**Work item**
Would you please copy all of the data exactly, skipping the images?

++++

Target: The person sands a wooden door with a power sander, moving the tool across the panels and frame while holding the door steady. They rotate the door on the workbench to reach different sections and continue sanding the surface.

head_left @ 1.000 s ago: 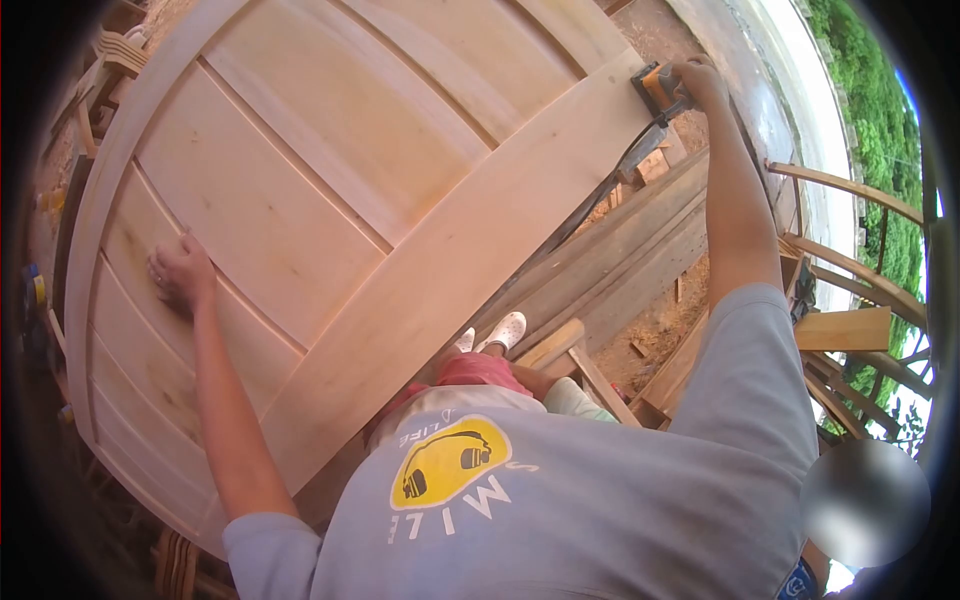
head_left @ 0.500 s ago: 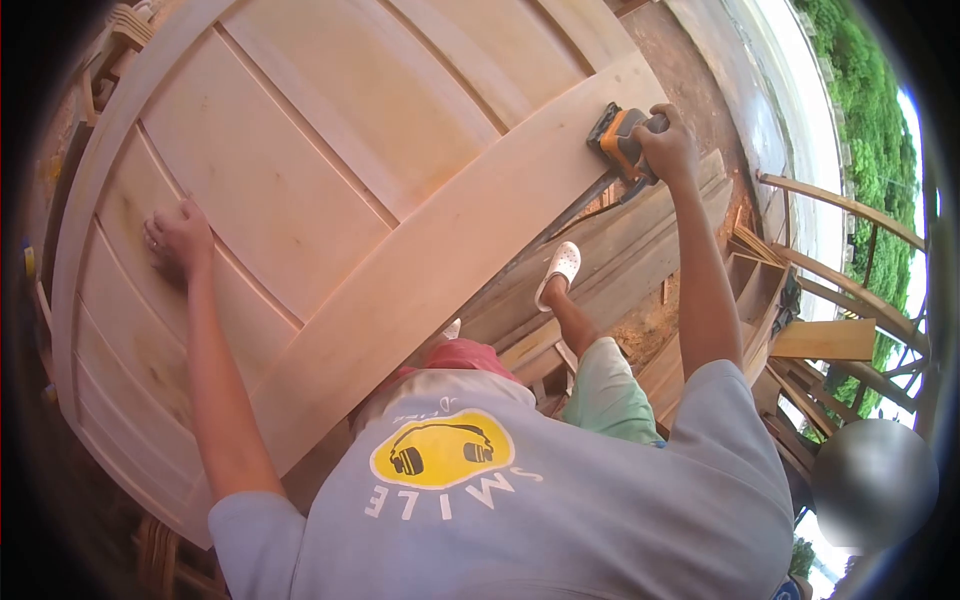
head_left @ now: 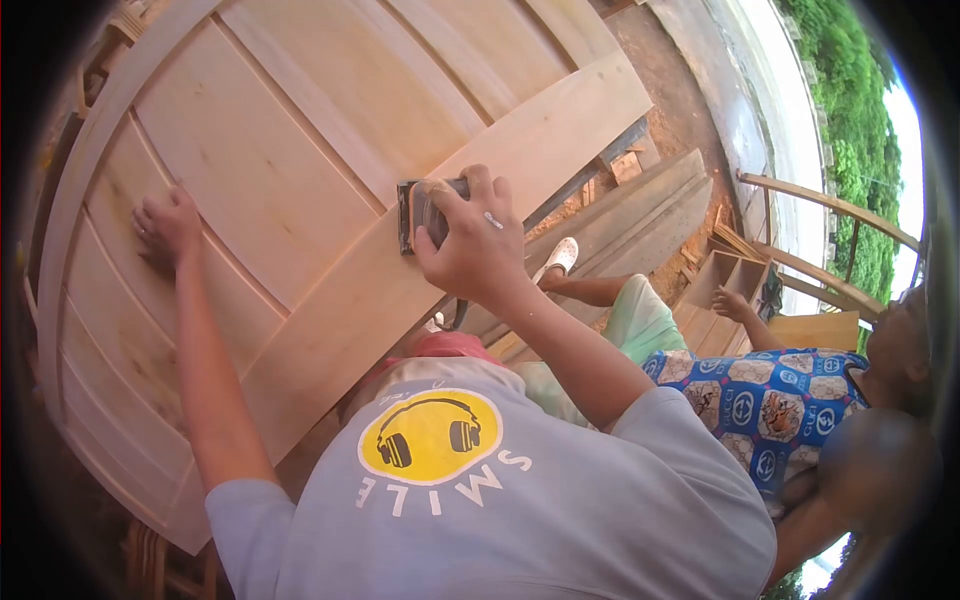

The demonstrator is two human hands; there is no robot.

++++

**Written answer**
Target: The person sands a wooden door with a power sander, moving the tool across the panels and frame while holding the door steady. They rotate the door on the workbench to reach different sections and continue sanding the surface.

head_left @ 1.000 s ago: 
head_left @ 0.500 s ago: 
head_left @ now: 

The demonstrator is two human hands; there is no robot.

The exercise calls for nothing more.